Taxe sur les plus-values : “Les PME familiales s’y sont résignées, mais se demandent où elle s’arrêtera”

ENTREPRISE FAMILIALE. La perspective d’une taxe sur les plus-values n’entraîne pas de ventes massives. © Getty Images

Peu de dirigeants familiaux perdent réellement le sommeil à cause du futur impôt sur les plus-values en cas de vente d’actions. Cela pourrait toutefois changer si le Conseil d’État modifie en profondeur le projet de loi. Ou si le taux maximal relativement favorable de 10% venait à être augmenté dans le futur.

À partir du 1er janvier, quiconque vend des actions en Belgique paiera une taxe sur la plus-value réalisée. Le gouvernement fédéral effectue ainsi un rattrapage : la Belgique était l’un des derniers pays européens à ne pas avoir encore instauré d’imposition sur les plus-values. Dans la plupart des autres pays, les taux sont d’ailleurs plus élevés que le maximum de 10 % actuellement prévu dans le projet de loi belge. Dans les pays voisins, le taux est même deux fois plus élevé.

Pourtant, certains Belges ne sont pas ravis de cette taxation. Cette imposition constitue une ponction non négligeable, non seulement pour les investisseurs, mais aussi pour les propriétaires d’entreprises qui cèdent leur participation, notamment les dirigeants-actionnaires de sociétés familiales qui préparent une sortie.

Les chefs d’entreprise qui cèdent leurs actions devront, dès le 1er janvier, s’acquitter d’une taxe sur la plus-value sur le prix de vente, diminuée de la valeur de l’entreprise avant le 1er janvier 2026.

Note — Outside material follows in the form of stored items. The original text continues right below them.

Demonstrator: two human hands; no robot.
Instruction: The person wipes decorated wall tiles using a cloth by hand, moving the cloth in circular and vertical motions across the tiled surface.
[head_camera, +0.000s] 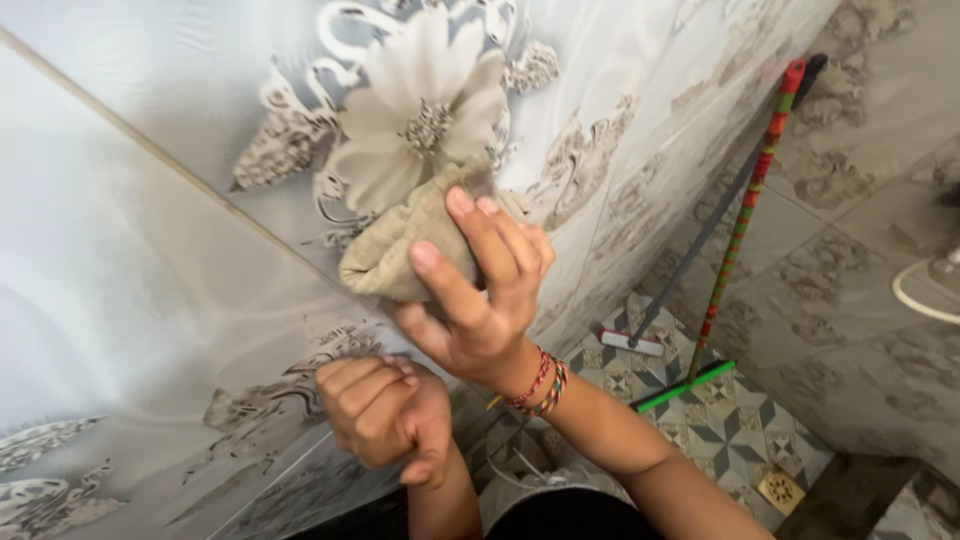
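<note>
The right hand (480, 290) grips a bunched beige cloth (400, 245) against the glossy flowered wall tile (150, 260); the left hand (385, 415) is fisted, empty. On so slick a surface, I'd guess the cloth could skid.

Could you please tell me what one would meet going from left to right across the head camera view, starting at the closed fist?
Closed left hand resting against the tiled wall → right hand pressing a beige folded cloth on the flower-patterned tile → white-headed squeegee → green broom with a red-and-green striped handle → brass floor drain.

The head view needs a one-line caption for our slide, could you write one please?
Right hand presses a beige cloth against a flower-patterned wall tile, left hand fisted below.
</note>
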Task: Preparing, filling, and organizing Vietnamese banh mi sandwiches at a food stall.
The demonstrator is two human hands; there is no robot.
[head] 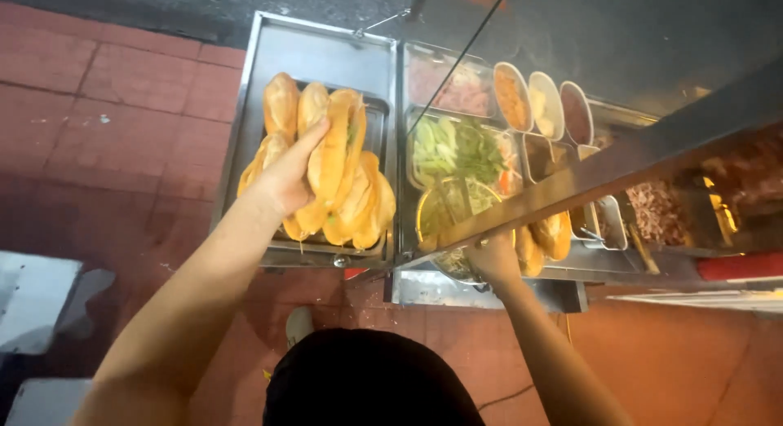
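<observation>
Left hand (287, 175): fingers closed around a split bread roll (336, 153), thumb stretched up along its left side. The roll is held above the steel tray (245, 124) at the cart's left end, over a pile of other rolls (359, 210). Roll is golden-brown, long, slit along the top, with a strip of green filling showing in the slit near the upper end.

Right hand (492, 259): at the near edge of the cart, under the slanted steel bar (587, 177). Fingers curl downward at the rim of a round metal bowl (449, 210); the bar covers the fingertips, so cannot tell whether they grip anything.

Hidden or unclear: the bar and glass panel cut across the bowl and the trays behind it. Contents of the vegetable tray (457, 149) read as green and pale strips, no finer detail. Three small oval dishes (542, 106) sit toward the far edge, contents blurred. More rolls (550, 234) just right of the right hand, partly behind the bar.
</observation>
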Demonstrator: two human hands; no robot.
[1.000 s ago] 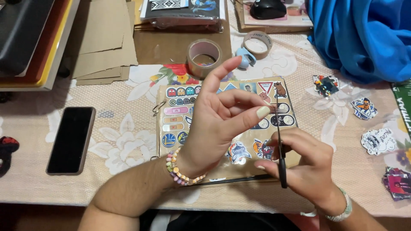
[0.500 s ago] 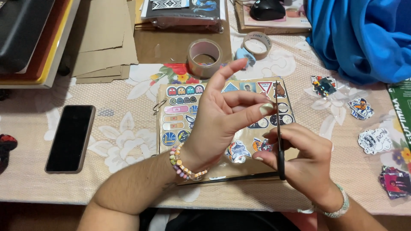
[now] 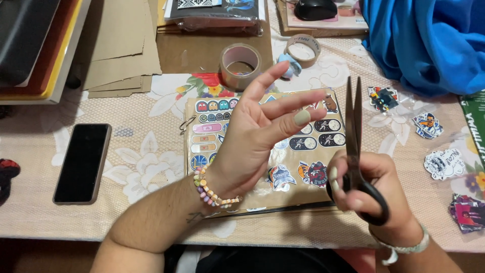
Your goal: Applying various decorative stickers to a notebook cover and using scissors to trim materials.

Une notion importante dans la future loi est celle de “participation significative”. Cela signifie que celui qui détient au moins 20 % du capital d’une société bénéficie d’une exonération sur le premier million d’euros de plus-value. Au-delà, un système progressif s’applique sur le reste des actions vendues. De 1 à 2,5 millions d’euros, le taux est de 1,25 %. Il augmente ensuite progressivement jusqu’à un maximum de 10 %, applicable à partir de 10 millions d’euros de plus-value.

Exonération jusqu’à 1 million

Pour les PME, la taxation reste assez limitée. Imaginons qu’un dirigeant-actionnaire détenant une participation significative dans son entreprise familiale vende ses actions pour 14 millions d’euros dans quelques années. La valeur de l’entreprise est fixée à 12 millions d’euros au 31 décembre 2025. Il y a donc une plus-value de 2 millions d’euros. Après l’exonération d’un million, le million restant tombe dans la première tranche, à 1,25 %. L’impôt sur la plus-value s’élève alors à 12.500 euros.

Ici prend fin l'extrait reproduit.